Но возвращаюсь к прошлому. Жизнь шла своим чередом. Татьянка нашла квартиру на Мойке близ Синего моста (знакомство молодых Сиверсов с Давыдовыми, владельцами квартиры, желавшими «уплотниться», относится ко времени НЭПа, когда Татьянка и Шурик бывали на Морской, в обществе Куинджи. Там собирались люди, имевшие отношение к искусству). Борис выехал в Ленинград, договорился с Давыдовыми, перевез вещи, все расставил и развесил, так что мне оставалось только взять Кэди на цепочку и ехать на все готовое. Леонутовы должны были ехать позднее, и я обещала подыскать для них квартиру.

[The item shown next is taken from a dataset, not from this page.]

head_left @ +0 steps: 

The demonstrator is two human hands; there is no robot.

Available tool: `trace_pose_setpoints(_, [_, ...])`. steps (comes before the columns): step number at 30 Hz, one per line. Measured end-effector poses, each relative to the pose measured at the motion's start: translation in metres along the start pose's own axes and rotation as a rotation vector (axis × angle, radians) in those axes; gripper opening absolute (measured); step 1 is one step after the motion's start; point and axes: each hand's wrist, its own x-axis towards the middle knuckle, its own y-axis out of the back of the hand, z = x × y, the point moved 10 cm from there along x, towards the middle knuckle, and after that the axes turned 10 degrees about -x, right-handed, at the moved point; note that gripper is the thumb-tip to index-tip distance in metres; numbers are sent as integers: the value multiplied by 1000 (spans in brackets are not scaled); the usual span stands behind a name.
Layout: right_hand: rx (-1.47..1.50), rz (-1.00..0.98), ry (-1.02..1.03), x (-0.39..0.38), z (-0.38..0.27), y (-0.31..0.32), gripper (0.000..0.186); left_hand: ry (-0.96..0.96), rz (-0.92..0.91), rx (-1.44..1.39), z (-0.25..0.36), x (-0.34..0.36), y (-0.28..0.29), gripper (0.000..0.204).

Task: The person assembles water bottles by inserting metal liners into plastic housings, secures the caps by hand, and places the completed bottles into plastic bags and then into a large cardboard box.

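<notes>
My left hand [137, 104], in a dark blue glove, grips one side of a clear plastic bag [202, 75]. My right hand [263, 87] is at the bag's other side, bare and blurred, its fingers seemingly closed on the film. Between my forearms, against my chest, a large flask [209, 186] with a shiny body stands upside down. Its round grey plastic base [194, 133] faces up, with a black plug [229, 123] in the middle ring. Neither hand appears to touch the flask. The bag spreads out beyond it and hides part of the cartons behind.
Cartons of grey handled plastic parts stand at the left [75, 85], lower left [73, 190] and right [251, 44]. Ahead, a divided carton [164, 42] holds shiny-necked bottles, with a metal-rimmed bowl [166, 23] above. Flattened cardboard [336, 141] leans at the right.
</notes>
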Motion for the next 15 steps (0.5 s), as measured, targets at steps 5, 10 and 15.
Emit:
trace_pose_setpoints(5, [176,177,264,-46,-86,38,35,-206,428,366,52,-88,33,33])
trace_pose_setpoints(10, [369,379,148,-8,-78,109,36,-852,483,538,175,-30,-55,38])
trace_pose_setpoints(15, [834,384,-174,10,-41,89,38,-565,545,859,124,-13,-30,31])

Устроив меня на новом месте жительства, Борис обошел несколько учреждений и увидел, что подходящего места ему в Ленинграде не найти, а так как политическая обстановка отнюдь не разряжалась, он решился на весьма разумный по тому времени шаг: подписал контракт на три года и уехал в тогдашнюю столицу Казахстана Кзыл-Орду (бывший Казалинск) в качестве заведующего сельскохозяйственным снабжением Казахской республики.
Я осталась на берегах Невы или, вернее, на берегах ее рукава — Мойки.
Читая много лет спустя воспоминания герцогини д'Абрантес о временах Директории[112]
, я нашла некоторую аналогию в поведении молодежной «элиты» в 1798 году во Франции и в начале 20-х годов у нас. Это еще раз убедило меня в том, что история повторяется (с некоторыми видоизменениями, конечно), потому что человеческие характеры, склонности и потребности в конечном счете остаются теми же. К сожалению, молодежь, веселившаяся под куполом шереметевского дома на Воздвиженке, заплатила за это, как потом оказалось, не только ссылкой, но и жизнью.Мы — французы — легкомысленны в серьезных вещах и серьезны в пустяках, причем все это у нас сопровождается полнейшей самоуверенностью. Произнеся такое суждение, я отнюдь не хочу сказать что-либо неблагоприятное для французской нации. Я только утверждаю, что она легкомысленна и неосмотрительна в крупных вопросах. Мы жаждем перемен, и, когда то или иное положение вещей изменяется, нам нужно во что бы то ни стало шутить и остроумничать над тем, что было. Но мы, по крайней мере, этого не скрываем, и когда будет признано, что мы легкомысленны, — этим будет исчерпано все плохое, что можно о нас сказать!